### WHAT THE EXERCISE ASKS
Reproduce the listing below exactly, minus its pictures.
Start of Block
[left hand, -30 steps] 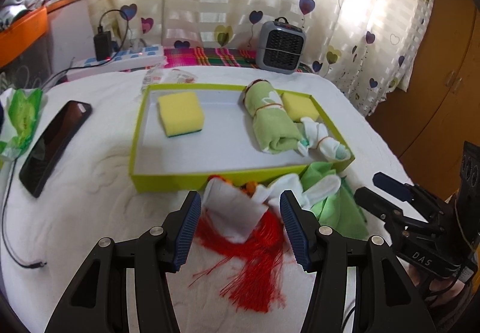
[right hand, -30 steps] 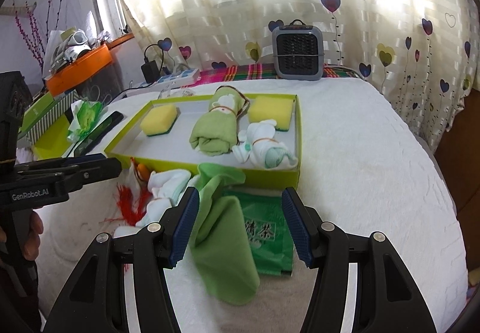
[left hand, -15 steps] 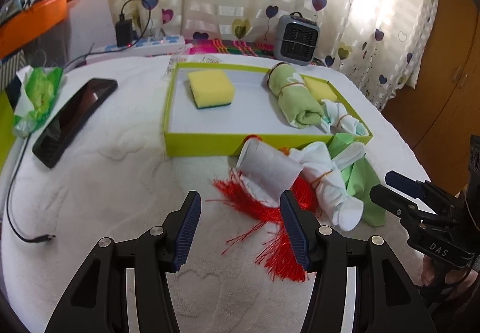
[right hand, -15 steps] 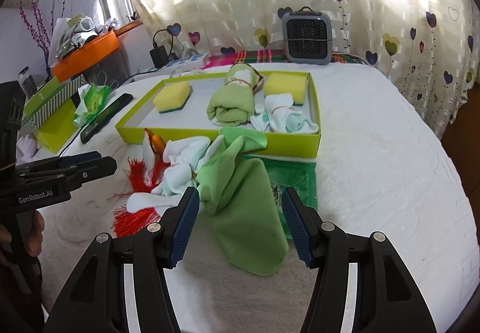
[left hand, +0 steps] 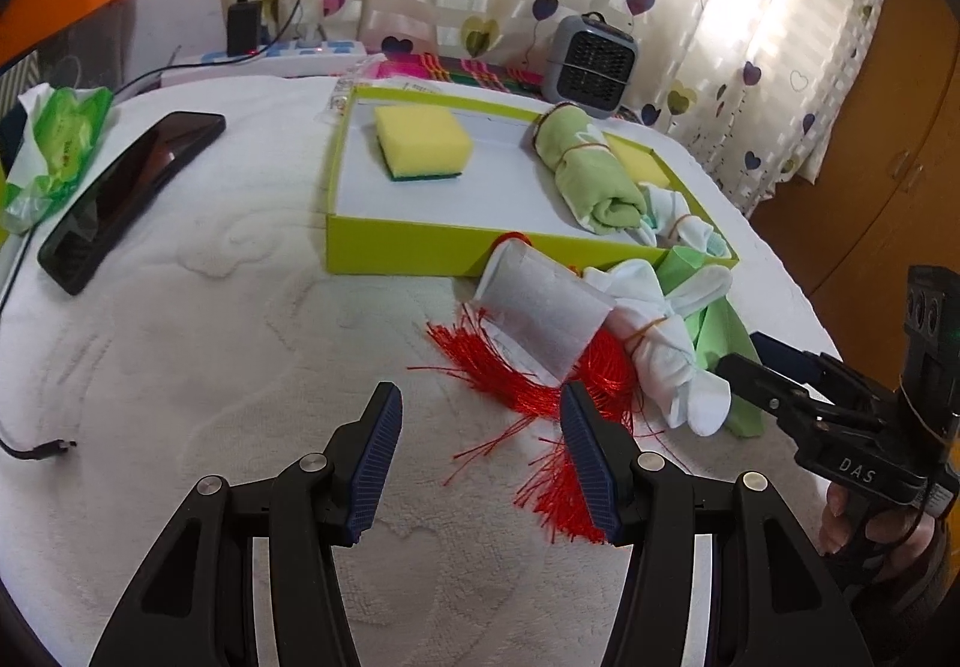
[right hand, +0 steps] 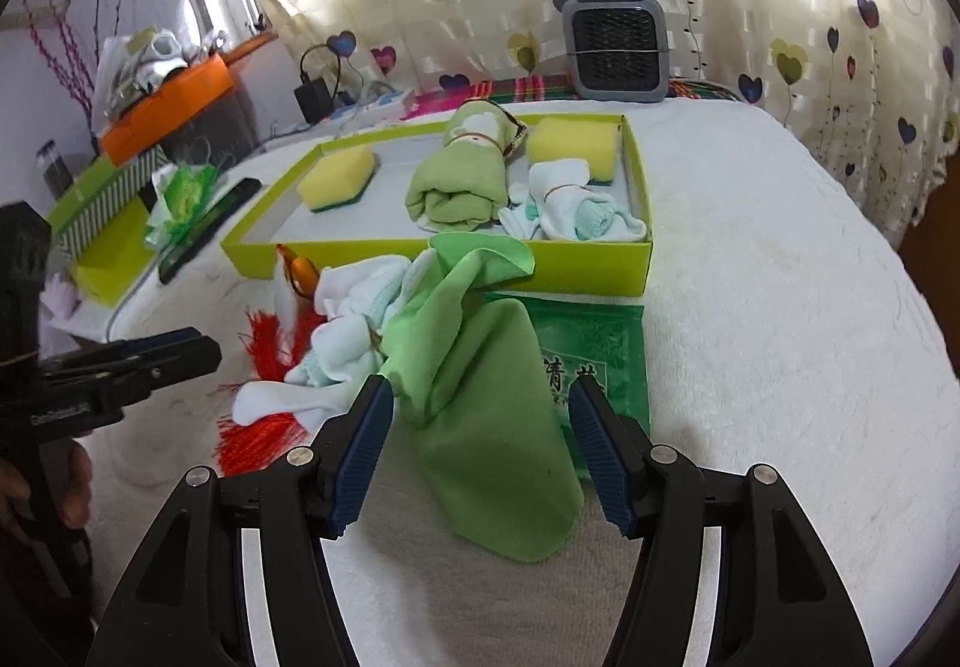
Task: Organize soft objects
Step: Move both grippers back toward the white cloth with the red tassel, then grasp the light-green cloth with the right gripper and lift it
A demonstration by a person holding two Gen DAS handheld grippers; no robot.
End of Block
### FINAL ANSWER
[left hand, -30 steps] 
[right hand, -30 steps] 
[left hand, -15 steps] 
[right hand, -15 steps] 
[left hand, +0 steps] 
[right hand, +0 steps] 
Task: Organize soft objects
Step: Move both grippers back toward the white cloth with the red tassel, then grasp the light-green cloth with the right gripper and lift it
A demonstration by a person holding two Gen DAS handheld grippers; no robot.

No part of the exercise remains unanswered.